SHAWINIGAN — Un an après avoir sonné l’alarme sur les sombres perspectives qui entouraient l’avenir de l’église Saint-Pierre, la paroisse Sainte-Marguerite-d’Youville voit le ciel s’éclaircir avec une proposition d’achat qui innoverait dans la sauvegarde du patrimoine religieux. L’annonce officielle est attendue à court terme, le temps que les modalités de cette complexe transaction soient notariées.

«Je peux confirmer qu’une offre d’achat a été déposée, qu’elle a été acceptée par la fabrique et le diocèse», indique Denis Jean, coordonnateur de la paroisse Sainte-Marguerite-d’Youville.

Le porte-parole ne peut aller plus loin pour le moment. L’acheteur serait établi à Drummondville. Joint plus tôt cette semaine, le directeur général de cette entreprise n’a pas nié les démarches en cours, estimant toutefois qu’une annonce demeurait prématurée.

«C’est une question de jours», a-t-il toutefois admis. «Mais tant qu’une transaction n’est pas complétée, il peut arriver toutes sortes d’événements en cours de route.»

L’avenir de l’église Saint-Pierre alimente la spéculation depuis l’an dernier. En février 2018, M. Jean confiait que le conseil des marguilliers avait «une décision évidente à prendre et déchirante à réaliser» en raison des lourds travaux à effectuer. D’importants problèmes d’infiltration d’eau ont gonflé les estimations à deux millions de dollars, une somme impossible à défrayer, même avec l’appui du Conseil du patrimoine religieux du Québec. Les déficits d’exploitation répétés, notamment dus à la baisse de la pratique, compliquaient le tableau.

Le 12 mars 2018, les paroissiens étaient convoqués à une assemblée, à l’église Saint-Pierre, où le conseil de la fabrique avait expliqué qu’en accord avec l’équipe pastorale, l’immeuble serait mis en vente et que la dernière messe serait célébrée en septembre. Malgré une certaine opposition manifestée à ce moment, le conseil des marguilliers avait maintenu sa décision.

En août, un important dégât d’eau au presbytère rajoutait une couche aux malheurs, forçant un déménagement au sous-sol de l’église Saint-Charles-Garnier. Tel que prévu, la dernière cérémonie religieuse à l’église Saint-Pierre s’est déroulée le 29 septembre.

Depuis ce temps, quelques propositions ont circulé, mais aucune aussi sérieuse que celle de l’entreprise drummondvilloise. Après les Fêtes, un représentant participait même à une rencontre à Shawinigan, avec divers intervenants, afin d’échanger sur les utilisations possibles de cette église.

Enthousiasme

Sans pouvoir élaborer sur ce que l’avenir réserve concrètement à l’église Saint-Pierre, M. Jean cache difficilement son enthousiasme devant le scénario soumis par le promoteur.

«La fabrique fait tout son possible pour sauver l’immeuble et le patrimoine», assure-t-il. «Ce serait le résultat de l’entente qui se dessine. Mais vendre une église et vendre une maison, ce n’est pas pareil. C’est complexe, avec le droit civil et le droit canon. Actuellement, ce n’est plus du ressort de la paroisse. Tout le monde fait son travail. On attend.»

C’est l’agent immobilier Jean Guguy (Royal LePage) qui avait reçu le mandat de la fabrique. La propriété est affichée à un prix de 399 500 $, mais il serait très étonnant que l’acheteur paye un tel montant.
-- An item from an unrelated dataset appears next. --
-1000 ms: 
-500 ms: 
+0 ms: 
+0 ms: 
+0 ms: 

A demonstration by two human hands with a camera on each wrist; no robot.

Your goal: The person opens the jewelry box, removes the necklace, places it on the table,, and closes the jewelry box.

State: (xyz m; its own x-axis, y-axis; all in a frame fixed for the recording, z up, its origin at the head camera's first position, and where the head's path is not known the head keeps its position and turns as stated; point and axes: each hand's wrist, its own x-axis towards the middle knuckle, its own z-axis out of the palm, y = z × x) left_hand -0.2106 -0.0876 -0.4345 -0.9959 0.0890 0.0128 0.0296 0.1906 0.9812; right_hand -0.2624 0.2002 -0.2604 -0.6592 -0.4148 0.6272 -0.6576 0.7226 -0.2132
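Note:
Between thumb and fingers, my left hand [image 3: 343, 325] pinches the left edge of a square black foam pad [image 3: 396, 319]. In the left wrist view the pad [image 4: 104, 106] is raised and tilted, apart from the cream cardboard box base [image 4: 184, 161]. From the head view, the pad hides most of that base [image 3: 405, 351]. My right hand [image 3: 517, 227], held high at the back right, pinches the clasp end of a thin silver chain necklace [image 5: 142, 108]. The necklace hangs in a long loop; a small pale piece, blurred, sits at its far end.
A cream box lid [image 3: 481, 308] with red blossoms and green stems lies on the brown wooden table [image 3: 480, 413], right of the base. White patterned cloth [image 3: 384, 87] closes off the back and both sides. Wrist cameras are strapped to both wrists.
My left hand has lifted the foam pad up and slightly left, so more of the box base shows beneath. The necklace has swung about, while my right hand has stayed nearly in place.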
Au rôle d’évaluation, la valeur du terrain est établie à 322 400 $ et celle des bâtiments, à 2 189 500 $, pour un total de 2 511 900 $, en légère hausse par rapport à celui de 2,476 millions $ lors de l’exercice précédent.

«Nous ne voulons pas manquer cette vente», laisse tomber M. Jean. «Qui veut acheter une église? Ce n’est pas la seule à vendre, avec le tournant missionnaire et tout ce qui se passe dans les paroisses...»
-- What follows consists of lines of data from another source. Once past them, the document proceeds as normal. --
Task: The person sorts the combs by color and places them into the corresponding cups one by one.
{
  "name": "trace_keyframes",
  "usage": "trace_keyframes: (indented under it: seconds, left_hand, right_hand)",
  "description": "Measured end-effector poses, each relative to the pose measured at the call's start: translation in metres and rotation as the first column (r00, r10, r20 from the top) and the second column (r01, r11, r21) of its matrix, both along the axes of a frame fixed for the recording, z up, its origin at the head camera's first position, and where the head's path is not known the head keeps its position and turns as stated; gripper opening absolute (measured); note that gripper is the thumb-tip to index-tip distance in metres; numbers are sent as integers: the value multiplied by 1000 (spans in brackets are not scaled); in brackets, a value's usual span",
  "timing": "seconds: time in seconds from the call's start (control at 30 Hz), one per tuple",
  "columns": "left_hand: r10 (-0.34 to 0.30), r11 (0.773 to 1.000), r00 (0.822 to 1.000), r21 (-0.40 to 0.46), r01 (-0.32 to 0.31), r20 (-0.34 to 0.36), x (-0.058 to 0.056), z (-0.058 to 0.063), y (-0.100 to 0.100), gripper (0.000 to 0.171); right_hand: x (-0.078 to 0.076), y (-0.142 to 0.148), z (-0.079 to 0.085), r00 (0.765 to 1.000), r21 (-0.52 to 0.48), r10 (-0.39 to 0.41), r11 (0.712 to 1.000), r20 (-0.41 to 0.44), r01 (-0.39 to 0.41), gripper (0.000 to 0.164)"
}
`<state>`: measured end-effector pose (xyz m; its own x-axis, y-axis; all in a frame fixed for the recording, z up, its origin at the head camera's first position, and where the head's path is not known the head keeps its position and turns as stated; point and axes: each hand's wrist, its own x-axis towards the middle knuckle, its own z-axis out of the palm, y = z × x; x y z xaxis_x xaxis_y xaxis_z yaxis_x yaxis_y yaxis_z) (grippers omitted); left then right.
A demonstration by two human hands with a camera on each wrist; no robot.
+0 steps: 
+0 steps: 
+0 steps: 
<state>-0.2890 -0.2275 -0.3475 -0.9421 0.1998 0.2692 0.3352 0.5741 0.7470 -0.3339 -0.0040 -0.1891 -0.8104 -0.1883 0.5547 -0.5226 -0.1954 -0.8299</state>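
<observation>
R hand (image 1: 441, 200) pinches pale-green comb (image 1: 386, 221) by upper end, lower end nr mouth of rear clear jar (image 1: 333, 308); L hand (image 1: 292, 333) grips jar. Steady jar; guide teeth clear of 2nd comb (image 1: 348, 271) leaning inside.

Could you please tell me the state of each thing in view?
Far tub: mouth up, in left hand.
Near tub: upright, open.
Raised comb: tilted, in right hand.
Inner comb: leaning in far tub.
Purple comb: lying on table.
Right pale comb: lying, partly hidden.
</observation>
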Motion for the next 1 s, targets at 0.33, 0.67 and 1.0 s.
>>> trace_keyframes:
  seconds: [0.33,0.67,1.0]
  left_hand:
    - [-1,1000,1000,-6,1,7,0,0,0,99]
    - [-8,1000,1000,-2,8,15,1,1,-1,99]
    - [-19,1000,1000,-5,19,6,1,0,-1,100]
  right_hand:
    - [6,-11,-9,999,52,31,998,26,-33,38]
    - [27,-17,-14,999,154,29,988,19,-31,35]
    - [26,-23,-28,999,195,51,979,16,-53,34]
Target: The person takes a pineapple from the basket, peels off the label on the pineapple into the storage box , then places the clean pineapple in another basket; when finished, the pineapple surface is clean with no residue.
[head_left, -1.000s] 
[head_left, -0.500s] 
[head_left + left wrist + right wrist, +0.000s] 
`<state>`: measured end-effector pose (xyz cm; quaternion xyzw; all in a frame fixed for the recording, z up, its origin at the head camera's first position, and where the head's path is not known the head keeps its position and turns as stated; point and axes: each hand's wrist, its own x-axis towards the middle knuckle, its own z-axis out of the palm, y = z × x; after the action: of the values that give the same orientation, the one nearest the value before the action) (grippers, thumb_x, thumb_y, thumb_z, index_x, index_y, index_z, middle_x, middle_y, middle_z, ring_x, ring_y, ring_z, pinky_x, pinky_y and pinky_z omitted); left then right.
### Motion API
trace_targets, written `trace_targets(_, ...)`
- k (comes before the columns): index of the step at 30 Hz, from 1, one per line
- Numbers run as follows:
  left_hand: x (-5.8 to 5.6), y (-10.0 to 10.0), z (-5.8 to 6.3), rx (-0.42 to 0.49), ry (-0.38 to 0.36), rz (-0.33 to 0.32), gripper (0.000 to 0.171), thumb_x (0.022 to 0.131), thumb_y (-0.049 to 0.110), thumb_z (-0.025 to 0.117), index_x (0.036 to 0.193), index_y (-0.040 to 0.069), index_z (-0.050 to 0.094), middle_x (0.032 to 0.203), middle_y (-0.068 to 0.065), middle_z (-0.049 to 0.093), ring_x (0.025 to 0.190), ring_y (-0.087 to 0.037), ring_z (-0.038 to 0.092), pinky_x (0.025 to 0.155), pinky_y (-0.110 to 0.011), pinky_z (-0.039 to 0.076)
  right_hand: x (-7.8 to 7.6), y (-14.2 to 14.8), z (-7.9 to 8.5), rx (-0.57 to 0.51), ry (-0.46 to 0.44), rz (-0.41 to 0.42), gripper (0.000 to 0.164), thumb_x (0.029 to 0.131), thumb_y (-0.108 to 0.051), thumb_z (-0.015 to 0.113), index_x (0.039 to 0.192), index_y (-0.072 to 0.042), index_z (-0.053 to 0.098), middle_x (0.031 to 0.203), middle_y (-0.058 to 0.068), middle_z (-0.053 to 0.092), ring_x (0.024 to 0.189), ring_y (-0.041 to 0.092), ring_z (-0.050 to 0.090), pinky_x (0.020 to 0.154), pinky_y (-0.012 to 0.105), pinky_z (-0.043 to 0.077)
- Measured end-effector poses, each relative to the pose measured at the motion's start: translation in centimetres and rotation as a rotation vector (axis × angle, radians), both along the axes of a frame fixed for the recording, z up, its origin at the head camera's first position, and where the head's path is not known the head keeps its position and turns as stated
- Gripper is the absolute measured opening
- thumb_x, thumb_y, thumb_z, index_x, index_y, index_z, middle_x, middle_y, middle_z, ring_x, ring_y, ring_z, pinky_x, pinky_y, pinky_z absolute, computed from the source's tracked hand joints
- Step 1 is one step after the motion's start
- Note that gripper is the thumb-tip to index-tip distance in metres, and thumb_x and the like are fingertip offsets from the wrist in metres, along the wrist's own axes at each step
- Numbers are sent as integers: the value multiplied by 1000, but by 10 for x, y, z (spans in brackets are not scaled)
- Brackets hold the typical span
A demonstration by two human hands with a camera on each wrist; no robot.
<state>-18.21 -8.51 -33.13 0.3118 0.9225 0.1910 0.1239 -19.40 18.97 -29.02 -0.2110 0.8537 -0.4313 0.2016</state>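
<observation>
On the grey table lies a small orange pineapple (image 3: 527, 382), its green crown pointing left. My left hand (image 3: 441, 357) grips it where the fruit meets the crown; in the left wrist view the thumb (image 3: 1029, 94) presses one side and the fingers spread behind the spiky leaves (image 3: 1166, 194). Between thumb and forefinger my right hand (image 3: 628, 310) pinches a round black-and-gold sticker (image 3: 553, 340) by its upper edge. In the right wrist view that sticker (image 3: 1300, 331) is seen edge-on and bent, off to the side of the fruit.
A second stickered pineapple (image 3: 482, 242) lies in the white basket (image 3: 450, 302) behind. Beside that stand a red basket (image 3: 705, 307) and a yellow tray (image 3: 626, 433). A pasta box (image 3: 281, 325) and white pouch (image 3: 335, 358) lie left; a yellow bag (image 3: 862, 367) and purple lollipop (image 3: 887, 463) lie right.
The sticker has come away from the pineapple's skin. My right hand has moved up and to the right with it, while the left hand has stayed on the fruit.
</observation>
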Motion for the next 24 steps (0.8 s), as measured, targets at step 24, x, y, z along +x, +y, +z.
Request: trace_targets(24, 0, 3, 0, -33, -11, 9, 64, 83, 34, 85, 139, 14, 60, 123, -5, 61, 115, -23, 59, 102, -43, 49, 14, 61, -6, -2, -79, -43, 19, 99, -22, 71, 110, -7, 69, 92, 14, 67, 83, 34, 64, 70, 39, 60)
Le presbytère fait évidemment partie de la transaction. Pour le moment, l’abbé Gilles Lindsay habite cet immeuble, comme il le faisait avant le dégât d’eau.

La conseillère municipale du district de la Cité, Jacinthe Campagna, suit ce dossier de près. Elle se réjouit particulièrement du fait que la démolition du vénérable édifice soit totalement évacuée des scénarios évoqués.

«La bonne nouvelle, c’est qu’il y a quelque chose à faire avec l’église, que des gens sont intéressés», se réjouit-elle. «Sans dire que tout est réglé, c’est beaucoup plus encourageant.»